**WHAT TO PRODUCE:**
All records below are to be set down exactly, each character intact.

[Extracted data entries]
◆ ◆ ◆ ◆

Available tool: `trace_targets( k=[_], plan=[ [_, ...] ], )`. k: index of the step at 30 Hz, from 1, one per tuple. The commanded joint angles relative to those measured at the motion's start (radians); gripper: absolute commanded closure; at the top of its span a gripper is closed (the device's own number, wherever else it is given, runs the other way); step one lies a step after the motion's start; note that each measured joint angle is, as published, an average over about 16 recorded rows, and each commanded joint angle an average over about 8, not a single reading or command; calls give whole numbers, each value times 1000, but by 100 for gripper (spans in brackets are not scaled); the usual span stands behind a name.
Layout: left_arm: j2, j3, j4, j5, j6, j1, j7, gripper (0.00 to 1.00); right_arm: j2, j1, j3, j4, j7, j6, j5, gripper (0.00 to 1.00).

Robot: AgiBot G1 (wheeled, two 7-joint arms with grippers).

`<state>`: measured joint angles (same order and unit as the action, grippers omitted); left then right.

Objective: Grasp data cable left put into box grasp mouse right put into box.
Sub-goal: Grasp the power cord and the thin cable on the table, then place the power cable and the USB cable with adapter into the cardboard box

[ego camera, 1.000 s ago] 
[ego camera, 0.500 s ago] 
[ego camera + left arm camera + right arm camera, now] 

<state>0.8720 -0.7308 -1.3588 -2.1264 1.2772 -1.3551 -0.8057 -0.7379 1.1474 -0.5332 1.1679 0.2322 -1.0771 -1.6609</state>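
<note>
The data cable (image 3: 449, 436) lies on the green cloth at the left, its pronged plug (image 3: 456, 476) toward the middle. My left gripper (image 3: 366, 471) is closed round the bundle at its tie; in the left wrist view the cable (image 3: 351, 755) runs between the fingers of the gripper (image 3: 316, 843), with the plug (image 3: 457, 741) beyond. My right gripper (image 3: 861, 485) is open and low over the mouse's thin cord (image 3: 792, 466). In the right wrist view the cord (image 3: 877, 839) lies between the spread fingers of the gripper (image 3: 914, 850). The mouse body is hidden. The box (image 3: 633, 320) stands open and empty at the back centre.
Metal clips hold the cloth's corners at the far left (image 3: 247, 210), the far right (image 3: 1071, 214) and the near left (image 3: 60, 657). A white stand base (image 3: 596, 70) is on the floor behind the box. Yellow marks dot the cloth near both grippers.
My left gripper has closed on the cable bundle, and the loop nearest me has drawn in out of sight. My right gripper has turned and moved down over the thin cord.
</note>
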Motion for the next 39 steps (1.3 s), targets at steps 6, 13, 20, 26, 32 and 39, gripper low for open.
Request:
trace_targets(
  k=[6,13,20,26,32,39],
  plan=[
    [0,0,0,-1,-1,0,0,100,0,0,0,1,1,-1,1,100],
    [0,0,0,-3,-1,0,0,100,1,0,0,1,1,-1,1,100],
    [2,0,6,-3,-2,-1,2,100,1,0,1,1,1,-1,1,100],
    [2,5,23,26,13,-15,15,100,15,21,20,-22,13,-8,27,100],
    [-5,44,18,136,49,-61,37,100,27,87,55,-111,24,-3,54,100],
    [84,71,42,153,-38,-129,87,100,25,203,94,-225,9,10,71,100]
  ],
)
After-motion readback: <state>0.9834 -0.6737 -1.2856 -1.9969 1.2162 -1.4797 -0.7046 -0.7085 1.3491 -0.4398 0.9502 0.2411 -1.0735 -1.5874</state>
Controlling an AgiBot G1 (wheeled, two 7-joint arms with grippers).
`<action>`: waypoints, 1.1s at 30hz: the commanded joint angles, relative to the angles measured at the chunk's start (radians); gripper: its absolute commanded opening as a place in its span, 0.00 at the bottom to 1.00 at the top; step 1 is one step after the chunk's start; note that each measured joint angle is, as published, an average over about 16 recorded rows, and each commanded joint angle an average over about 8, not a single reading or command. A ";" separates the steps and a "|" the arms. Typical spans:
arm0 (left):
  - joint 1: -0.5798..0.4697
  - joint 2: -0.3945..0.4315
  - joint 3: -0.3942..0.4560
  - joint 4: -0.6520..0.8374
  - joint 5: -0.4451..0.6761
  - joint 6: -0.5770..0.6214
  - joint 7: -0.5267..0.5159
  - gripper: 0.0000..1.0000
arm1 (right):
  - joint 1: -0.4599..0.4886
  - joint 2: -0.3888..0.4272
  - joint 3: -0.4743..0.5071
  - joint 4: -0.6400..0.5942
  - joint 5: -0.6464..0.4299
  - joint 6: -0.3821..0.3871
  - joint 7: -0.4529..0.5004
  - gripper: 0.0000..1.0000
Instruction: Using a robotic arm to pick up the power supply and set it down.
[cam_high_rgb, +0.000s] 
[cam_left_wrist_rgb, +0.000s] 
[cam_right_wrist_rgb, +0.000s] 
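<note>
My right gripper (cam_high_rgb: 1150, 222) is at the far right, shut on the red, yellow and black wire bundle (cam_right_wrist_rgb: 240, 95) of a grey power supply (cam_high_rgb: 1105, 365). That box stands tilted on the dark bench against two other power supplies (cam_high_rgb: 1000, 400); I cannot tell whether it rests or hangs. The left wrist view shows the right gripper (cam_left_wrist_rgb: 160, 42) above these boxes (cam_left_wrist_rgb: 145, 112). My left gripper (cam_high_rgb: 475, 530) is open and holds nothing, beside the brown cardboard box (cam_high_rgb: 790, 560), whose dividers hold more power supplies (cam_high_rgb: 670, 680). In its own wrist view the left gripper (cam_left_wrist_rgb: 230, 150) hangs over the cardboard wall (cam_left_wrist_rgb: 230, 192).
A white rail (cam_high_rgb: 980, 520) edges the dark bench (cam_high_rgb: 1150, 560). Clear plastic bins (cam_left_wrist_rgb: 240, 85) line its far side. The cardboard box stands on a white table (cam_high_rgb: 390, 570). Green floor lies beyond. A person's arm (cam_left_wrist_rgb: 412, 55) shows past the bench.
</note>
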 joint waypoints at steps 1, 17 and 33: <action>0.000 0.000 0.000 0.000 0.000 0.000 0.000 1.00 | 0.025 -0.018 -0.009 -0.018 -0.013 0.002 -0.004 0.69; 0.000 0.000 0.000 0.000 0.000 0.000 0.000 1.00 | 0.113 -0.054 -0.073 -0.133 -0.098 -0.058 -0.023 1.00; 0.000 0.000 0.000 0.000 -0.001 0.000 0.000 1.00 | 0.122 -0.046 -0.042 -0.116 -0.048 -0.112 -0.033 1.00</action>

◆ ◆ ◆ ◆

**SOLUTION TO THE EXERCISE:**
Available tool: `trace_targets( k=[_], plan=[ [_, ...] ], )`. k: index of the step at 30 Hz, from 1, one per tuple. The commanded joint angles relative to those measured at the motion's start (radians); gripper: absolute commanded closure; at the top of its span a gripper is closed (the device's own number, wherever else it is given, runs the other way); step one lies a step after the motion's start; note that each measured joint angle is, as published, an average over about 16 recorded rows, and each commanded joint angle an average over about 8, not a single reading or command; calls give whole numbers, each value times 1000, but by 100 for gripper (spans in brackets are not scaled); the usual span stands behind a name.
Layout: left_arm: j2, j3, j4, j5, j6, j1, j7, gripper (0.00 to 1.00); right_arm: j2, j1, j3, j4, j7, j6, j5, gripper (0.00 to 1.00).

Robot: AgiBot G1 (wheeled, two 7-joint arms with grippers).

`<state>`: measured joint angles (same order and unit as the action, grippers omitted); left then right.

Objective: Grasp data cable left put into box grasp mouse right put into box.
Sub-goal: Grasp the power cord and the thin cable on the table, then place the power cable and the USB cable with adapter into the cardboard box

[ego camera, 1.000 s ago] 
[ego camera, 0.500 s ago] 
[ego camera + left arm camera + right arm camera, now] 

<state>0.8720 -0.7308 -1.3588 -2.1264 1.2772 -1.3551 -0.8057 -0.7379 1.1474 -0.5332 1.1679 0.2322 -1.0771 -1.6609</state>
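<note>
The data cable (image 3: 449, 436) lies on the green cloth at the left, its pronged plug (image 3: 456, 476) toward the middle. My left gripper (image 3: 366, 471) is closed round the bundle at its tie; in the left wrist view the cable (image 3: 351, 755) runs between the fingers of the gripper (image 3: 316, 843), with the plug (image 3: 457, 741) beyond. My right gripper (image 3: 861, 485) is open and low over the mouse's thin cord (image 3: 792, 466). In the right wrist view the cord (image 3: 877, 839) lies between the spread fingers of the gripper (image 3: 914, 850). The mouse body is hidden. The box (image 3: 633, 320) stands open and empty at the back centre.
Metal clips hold the cloth's corners at the far left (image 3: 247, 210), the far right (image 3: 1071, 214) and the near left (image 3: 60, 657). A white stand base (image 3: 596, 70) is on the floor behind the box. Yellow marks dot the cloth near both grippers.
My left gripper has closed on the cable bundle, and the loop nearest me has drawn in out of sight. My right gripper has turned and moved down over the thin cord.
</note>
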Motion for the next 39 steps (1.3 s), targets at steps 6, 13, 20, 26, 32 and 39, gripper low for open.
Request:
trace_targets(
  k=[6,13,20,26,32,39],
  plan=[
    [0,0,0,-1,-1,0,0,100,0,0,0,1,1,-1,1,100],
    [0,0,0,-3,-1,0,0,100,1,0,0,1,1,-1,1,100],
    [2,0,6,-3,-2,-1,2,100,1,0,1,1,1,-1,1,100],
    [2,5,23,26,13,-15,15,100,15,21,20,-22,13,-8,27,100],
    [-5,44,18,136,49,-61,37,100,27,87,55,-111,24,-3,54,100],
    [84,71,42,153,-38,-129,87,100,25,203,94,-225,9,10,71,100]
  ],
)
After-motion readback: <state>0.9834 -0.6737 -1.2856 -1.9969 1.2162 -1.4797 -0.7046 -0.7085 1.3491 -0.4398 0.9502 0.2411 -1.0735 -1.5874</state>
Controlling an AgiBot G1 (wheeled, two 7-joint arms with grippers).
`<action>`: waypoints, 1.1s at 30hz: the commanded joint angles, relative to the angles measured at the chunk's start (radians); gripper: its absolute commanded opening as a place in its span, 0.00 at the bottom to 1.00 at the top; step 1 is one step after the chunk's start; note that each measured joint angle is, as published, an average over about 16 recorded rows, and each commanded joint angle an average over about 8, not a single reading or command. A ";" separates the steps and a "|" the arms. Typical spans:
arm0 (left):
  - joint 1: -0.5798..0.4697
  - joint 2: -0.3945..0.4315
  - joint 3: -0.3942..0.4560
  - joint 4: -0.6520..0.8374
  - joint 5: -0.4451..0.6761
  - joint 6: -0.5770..0.6214
  - joint 7: -0.5267..0.5159
  - gripper: 0.0000..1.0000
arm1 (right):
  - joint 1: -0.4599..0.4886
  - joint 2: -0.3888..0.4272
  - joint 3: -0.4743..0.5071
  - joint 4: -0.6400..0.5942
  - joint 5: -0.6464..0.4299
  - joint 6: -0.3821..0.3871
  - joint 7: -0.4529..0.5004
  - gripper: 0.0000..1.0000
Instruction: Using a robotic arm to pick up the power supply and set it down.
[cam_high_rgb, +0.000s] 
[cam_left_wrist_rgb, +0.000s] 
[cam_right_wrist_rgb, +0.000s] 
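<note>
My right gripper (cam_high_rgb: 1150, 222) is at the far right, shut on the red, yellow and black wire bundle (cam_right_wrist_rgb: 240, 95) of a grey power supply (cam_high_rgb: 1105, 365). That box stands tilted on the dark bench against two other power supplies (cam_high_rgb: 1000, 400); I cannot tell whether it rests or hangs. The left wrist view shows the right gripper (cam_left_wrist_rgb: 160, 42) above these boxes (cam_left_wrist_rgb: 145, 112). My left gripper (cam_high_rgb: 475, 530) is open and holds nothing, beside the brown cardboard box (cam_high_rgb: 790, 560), whose dividers hold more power supplies (cam_high_rgb: 670, 680). In its own wrist view the left gripper (cam_left_wrist_rgb: 230, 150) hangs over the cardboard wall (cam_left_wrist_rgb: 230, 192).
A white rail (cam_high_rgb: 980, 520) edges the dark bench (cam_high_rgb: 1150, 560). Clear plastic bins (cam_left_wrist_rgb: 240, 85) line its far side. The cardboard box stands on a white table (cam_high_rgb: 390, 570). Green floor lies beyond. A person's arm (cam_left_wrist_rgb: 412, 55) shows past the bench.
</note>
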 joint waypoints at steps 1, 17 and 33: <action>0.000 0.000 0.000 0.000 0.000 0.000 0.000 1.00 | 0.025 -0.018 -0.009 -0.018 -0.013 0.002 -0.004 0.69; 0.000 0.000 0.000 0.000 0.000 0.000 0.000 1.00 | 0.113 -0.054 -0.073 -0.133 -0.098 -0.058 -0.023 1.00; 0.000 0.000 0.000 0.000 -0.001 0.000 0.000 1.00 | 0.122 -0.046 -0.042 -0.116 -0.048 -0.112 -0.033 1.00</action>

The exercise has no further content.